消毒液臭いのを、そのままにしておくわけにもいかない。
人間の言葉を理解する賢い狼は嬉しそうに尻尾を振り、自分も手伝うよと言いたげに瓦礫を咥えて穴の開いた壁に駆けていく。私に呪いをかけて楽しもうとしたり、私を騙してキスを狙おうとする下心なんて欠片も見えなかった。

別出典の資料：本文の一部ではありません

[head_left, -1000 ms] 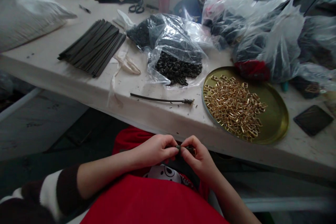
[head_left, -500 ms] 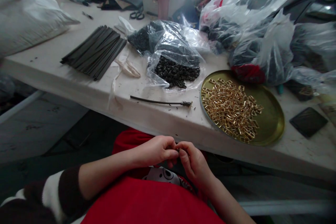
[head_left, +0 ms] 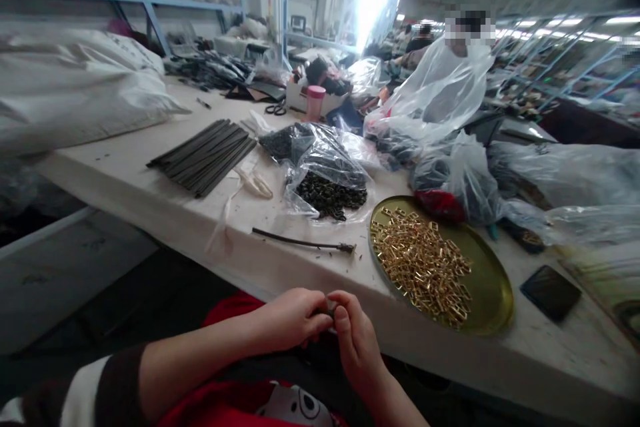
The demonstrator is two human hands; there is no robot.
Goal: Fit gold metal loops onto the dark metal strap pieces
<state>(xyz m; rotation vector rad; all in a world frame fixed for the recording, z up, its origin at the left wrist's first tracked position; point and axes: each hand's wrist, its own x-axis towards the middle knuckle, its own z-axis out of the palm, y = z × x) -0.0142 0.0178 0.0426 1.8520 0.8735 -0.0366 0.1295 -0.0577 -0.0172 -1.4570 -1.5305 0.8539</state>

「なまえさーん!ごめん、ちょっとベオウルフとマルタ姐さ……マルタにお説教してたんだ。ゴールデンが、兄貴の狼が俺を探してたって言ってたんだけど……何かあった?」
「マスター」

困り笑顔で手を振りながらやって来たマスターは、消毒液臭さに首を傾げて「ナイチンゲールが来た?」と訊ねてくる。キャスターの方のクー・フーリンさんの無様な姿を事細かく説明しては、きっと少なからず幻滅してしまうだろう。

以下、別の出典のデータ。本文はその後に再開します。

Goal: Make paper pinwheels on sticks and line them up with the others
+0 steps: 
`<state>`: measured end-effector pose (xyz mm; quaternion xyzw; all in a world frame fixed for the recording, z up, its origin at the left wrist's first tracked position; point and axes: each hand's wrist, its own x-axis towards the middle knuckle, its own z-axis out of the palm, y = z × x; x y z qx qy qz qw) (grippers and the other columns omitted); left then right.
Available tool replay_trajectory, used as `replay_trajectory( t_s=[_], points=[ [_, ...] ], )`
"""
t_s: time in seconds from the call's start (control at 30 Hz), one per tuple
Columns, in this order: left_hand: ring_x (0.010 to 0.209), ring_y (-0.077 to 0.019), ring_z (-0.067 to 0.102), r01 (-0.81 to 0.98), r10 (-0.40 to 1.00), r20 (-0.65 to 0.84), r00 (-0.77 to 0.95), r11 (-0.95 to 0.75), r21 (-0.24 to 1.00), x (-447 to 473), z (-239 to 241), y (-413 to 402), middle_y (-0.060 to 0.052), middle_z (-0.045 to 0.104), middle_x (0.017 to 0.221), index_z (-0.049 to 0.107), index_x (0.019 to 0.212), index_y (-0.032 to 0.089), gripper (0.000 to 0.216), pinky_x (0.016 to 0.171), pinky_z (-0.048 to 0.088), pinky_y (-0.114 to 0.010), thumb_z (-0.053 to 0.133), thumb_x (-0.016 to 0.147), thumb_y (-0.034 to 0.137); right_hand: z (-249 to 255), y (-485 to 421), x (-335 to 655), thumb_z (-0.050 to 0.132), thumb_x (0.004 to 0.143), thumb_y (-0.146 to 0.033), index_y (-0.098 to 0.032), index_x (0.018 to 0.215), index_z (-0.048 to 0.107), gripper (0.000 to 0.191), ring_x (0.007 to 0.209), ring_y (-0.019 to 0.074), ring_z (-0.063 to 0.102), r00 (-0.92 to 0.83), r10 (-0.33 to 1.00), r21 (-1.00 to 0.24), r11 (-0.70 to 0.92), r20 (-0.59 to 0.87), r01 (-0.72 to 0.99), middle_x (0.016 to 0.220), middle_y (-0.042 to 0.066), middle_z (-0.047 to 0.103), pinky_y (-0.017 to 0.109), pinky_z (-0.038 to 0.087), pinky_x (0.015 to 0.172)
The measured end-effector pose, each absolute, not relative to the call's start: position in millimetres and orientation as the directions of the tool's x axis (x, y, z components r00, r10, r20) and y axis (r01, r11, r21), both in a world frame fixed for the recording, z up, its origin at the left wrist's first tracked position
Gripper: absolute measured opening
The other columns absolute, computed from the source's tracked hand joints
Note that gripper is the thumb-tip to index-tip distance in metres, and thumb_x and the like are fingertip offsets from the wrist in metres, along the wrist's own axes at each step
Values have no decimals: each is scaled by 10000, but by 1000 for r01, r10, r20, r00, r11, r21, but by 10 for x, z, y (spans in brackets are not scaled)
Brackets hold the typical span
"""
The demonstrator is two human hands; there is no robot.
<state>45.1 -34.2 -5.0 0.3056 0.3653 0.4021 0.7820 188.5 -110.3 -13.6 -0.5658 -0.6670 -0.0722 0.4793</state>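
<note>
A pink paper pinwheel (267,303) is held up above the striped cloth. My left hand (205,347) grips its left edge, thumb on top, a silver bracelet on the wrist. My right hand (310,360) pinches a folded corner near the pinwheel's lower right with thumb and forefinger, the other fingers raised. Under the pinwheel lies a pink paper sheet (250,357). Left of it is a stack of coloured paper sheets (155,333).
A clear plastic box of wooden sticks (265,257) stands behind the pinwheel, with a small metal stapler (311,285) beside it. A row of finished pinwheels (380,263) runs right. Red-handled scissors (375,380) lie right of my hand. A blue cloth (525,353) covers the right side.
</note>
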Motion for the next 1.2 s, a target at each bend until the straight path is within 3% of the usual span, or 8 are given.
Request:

「……朝にダ・ヴィンチちゃんのお手伝いをしていたら、もう魔力が残り少なくて。修繕を手伝ってもらえませんか?」
「俺もそんなに得意な方じゃないけど、喜んで」


そう言ってにこやかな笑顔を浮かべる彼にも、下心は見えない。見えるのは私を助けようとする、ただただ純粋な人助けの心を持つ人だった。


「………マスターの爪の垢」
「…つ、爪の垢?」
「煎じて飲ませりゃ少しはサーヴァントの皆、良い子になりますかね」
「はは、ならないよ。なってたら皆こうやってサーヴァントになんかなってないって」
「そりゃそうか」


だがしかし。キャスターのクー・フーリンと巌窟王に限っては、少しばかり改心してくれなければと思うばかりである。